Work through the entries below and show every line in which "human" is found.

***** RECORDS *****

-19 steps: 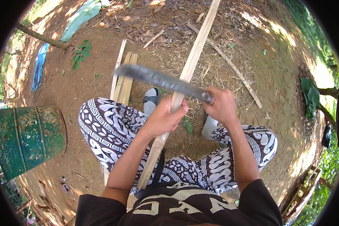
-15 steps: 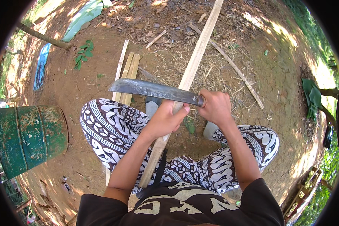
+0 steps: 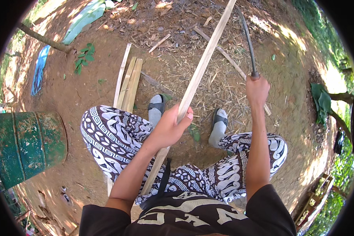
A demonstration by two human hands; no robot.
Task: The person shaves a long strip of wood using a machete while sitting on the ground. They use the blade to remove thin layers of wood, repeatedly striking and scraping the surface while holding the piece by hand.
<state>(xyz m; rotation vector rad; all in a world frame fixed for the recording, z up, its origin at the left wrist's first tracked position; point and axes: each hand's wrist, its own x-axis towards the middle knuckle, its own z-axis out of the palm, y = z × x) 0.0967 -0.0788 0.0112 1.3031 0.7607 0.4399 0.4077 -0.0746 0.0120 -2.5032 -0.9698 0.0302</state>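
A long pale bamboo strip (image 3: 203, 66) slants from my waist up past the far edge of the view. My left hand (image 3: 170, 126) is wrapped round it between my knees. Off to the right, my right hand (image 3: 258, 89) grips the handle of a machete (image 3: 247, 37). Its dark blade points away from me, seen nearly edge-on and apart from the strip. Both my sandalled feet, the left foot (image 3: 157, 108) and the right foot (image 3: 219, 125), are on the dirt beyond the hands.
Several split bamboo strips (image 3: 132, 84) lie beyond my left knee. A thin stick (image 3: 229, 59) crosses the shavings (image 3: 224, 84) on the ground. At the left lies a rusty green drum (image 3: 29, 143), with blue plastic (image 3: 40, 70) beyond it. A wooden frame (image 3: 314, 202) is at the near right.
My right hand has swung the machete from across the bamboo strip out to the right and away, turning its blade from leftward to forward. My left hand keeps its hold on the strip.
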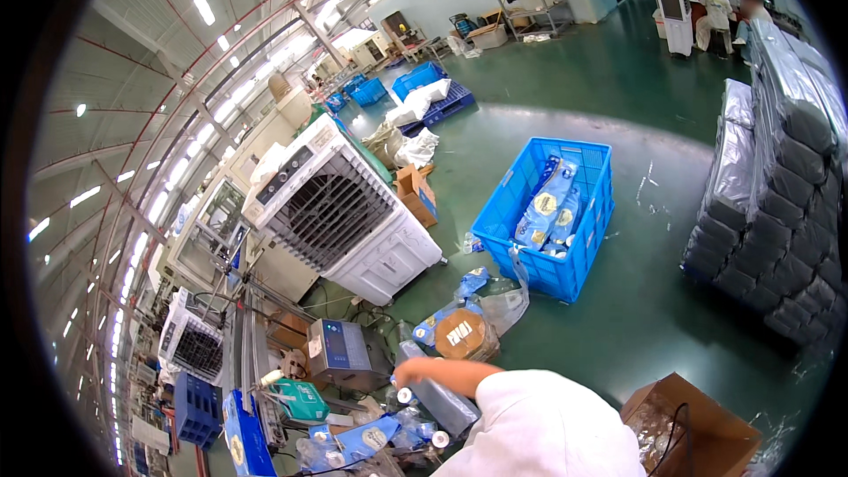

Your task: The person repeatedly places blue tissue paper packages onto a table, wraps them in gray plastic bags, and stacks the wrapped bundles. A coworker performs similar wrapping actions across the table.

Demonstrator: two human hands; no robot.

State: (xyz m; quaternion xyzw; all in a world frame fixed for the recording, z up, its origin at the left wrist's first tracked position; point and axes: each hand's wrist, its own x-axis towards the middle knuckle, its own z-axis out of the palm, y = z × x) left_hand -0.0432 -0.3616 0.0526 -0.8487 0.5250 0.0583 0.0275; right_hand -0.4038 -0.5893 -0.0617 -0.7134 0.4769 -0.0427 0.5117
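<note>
My right hand (411, 373) reaches leftward from a white sleeve (552, 424), its fingers turned away and too small to read. Right beside it lies a long grey plastic-covered piece (444, 399); I cannot tell whether they touch. Beyond the hand is a round brown cardboard-like disc (464, 333) with blue and clear film around it. Below and to the left sits a pile of blue printed film (367, 438) with clear plastic and white round ends. A grey control box with a blue panel (344, 353) stands left of the hand. My left hand is out of view.
A blue crate (579, 269) holds blue printed packs (548, 203). An open cardboard box (720, 428) stands at lower right. Stacked grey bundles (777, 221) rise at the right. A white air cooler (353, 221) stands at left. Two people (714, 13) are far off.
</note>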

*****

WRITTEN REPLY.
A demonstration by two human hands; no robot.
Demonstrator: two human hands; no robot.

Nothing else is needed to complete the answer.